- _PROBLEM DETAILS_: Go through the listing below and report how many lines contain the word "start"; write no other words.

### RECORDED DATA

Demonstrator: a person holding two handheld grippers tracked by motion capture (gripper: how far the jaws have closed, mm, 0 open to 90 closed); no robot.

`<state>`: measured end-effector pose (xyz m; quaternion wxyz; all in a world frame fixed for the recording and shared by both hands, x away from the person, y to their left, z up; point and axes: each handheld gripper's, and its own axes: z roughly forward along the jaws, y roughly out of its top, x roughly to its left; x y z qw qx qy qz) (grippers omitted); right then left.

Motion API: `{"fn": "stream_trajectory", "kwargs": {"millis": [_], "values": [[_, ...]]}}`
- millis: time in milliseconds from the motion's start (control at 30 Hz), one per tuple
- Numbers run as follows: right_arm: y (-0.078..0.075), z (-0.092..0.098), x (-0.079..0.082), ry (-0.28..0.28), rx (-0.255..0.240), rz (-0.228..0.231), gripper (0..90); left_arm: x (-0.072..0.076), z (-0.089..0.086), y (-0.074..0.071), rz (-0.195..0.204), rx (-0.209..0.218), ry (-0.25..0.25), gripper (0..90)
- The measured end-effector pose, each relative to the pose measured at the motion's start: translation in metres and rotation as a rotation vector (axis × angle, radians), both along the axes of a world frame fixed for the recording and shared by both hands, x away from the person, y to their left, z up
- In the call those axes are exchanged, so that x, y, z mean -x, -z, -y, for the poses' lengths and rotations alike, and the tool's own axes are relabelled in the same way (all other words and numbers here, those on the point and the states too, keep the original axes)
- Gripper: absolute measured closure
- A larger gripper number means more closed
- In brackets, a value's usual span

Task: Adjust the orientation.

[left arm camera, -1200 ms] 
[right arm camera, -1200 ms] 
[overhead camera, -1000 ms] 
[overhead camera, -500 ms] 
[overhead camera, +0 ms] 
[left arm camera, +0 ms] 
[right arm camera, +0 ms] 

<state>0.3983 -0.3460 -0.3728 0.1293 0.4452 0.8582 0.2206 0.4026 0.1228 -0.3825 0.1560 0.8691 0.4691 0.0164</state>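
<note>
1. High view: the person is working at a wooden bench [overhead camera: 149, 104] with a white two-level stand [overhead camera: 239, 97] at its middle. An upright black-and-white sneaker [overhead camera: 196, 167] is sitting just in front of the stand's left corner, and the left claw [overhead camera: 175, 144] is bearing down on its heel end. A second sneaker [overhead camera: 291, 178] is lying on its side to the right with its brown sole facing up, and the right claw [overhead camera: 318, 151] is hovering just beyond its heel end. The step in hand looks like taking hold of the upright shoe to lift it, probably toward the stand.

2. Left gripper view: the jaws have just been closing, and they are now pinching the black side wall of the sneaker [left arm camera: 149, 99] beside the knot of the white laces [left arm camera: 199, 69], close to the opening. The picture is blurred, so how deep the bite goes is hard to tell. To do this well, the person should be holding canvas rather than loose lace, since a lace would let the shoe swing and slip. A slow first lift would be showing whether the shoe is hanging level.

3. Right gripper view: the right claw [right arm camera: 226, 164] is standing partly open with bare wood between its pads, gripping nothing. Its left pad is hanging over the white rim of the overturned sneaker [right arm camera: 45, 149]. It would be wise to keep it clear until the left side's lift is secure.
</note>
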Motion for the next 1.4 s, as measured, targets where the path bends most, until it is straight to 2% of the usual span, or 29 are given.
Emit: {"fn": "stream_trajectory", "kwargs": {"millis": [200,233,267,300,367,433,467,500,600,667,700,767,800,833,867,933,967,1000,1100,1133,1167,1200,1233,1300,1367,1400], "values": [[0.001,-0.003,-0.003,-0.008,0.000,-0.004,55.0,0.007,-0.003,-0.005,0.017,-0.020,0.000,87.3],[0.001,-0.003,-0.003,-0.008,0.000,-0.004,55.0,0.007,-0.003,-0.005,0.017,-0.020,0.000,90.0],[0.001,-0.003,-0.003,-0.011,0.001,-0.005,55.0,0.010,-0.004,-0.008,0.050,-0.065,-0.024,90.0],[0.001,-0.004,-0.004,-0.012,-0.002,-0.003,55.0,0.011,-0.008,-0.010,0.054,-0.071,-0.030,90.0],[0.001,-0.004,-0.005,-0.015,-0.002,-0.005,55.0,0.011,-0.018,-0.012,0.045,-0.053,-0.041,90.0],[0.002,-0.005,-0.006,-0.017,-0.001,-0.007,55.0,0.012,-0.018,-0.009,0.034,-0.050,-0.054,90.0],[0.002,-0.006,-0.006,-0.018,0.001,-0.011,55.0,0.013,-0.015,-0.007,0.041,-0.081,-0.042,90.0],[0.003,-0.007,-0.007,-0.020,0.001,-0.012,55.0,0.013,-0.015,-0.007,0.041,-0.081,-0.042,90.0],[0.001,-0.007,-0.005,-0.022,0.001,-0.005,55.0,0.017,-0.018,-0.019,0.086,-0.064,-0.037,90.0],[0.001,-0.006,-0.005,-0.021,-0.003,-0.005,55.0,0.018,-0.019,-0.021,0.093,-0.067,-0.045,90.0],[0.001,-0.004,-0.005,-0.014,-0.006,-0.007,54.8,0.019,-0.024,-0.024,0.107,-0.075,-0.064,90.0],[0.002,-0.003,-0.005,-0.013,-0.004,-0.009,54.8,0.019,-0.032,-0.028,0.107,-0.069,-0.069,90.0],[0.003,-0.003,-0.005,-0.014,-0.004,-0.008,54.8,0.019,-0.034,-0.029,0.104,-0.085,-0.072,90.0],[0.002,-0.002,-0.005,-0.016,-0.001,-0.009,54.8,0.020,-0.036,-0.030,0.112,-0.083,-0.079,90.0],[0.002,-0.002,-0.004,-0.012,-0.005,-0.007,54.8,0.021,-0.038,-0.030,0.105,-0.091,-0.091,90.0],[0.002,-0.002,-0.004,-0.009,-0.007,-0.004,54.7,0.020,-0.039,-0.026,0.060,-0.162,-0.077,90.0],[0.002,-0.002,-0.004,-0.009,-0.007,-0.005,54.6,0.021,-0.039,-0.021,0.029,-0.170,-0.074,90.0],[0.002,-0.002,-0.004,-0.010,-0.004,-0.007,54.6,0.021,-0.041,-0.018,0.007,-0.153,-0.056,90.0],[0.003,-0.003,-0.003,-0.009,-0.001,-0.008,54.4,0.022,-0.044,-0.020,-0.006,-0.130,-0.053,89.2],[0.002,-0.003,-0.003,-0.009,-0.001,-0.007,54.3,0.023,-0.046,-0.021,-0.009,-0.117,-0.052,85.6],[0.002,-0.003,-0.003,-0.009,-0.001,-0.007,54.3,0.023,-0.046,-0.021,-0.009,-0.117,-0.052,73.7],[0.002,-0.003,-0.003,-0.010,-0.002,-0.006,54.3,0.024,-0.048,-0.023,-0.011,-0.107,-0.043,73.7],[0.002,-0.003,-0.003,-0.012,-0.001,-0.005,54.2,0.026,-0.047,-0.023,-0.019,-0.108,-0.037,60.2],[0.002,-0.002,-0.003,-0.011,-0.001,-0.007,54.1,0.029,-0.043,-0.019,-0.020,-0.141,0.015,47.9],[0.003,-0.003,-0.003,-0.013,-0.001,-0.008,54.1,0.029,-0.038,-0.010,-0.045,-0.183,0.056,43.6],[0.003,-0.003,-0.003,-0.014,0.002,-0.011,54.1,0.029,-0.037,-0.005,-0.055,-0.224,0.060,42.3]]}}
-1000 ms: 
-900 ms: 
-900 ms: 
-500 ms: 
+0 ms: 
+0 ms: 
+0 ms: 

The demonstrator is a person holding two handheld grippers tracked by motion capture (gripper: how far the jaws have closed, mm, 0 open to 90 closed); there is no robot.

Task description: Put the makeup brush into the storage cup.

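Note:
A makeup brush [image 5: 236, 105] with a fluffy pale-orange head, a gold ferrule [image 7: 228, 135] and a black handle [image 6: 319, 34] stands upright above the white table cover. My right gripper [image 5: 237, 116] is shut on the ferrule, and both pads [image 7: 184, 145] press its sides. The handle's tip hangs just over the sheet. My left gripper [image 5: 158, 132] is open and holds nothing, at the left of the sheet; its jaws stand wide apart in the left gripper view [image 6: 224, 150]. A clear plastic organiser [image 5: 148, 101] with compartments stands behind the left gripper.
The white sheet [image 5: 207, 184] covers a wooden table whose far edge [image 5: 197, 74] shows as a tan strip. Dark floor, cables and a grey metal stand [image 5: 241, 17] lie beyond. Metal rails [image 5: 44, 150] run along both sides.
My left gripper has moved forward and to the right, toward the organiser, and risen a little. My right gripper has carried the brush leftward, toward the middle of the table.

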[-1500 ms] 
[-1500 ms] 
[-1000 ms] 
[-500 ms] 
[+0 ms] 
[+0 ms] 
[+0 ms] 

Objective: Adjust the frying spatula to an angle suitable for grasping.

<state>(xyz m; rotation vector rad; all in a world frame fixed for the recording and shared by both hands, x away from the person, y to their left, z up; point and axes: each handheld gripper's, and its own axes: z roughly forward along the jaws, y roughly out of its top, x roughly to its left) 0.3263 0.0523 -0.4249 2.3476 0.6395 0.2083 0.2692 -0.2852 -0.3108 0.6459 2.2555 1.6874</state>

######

- _TASK OUTPUT_: 2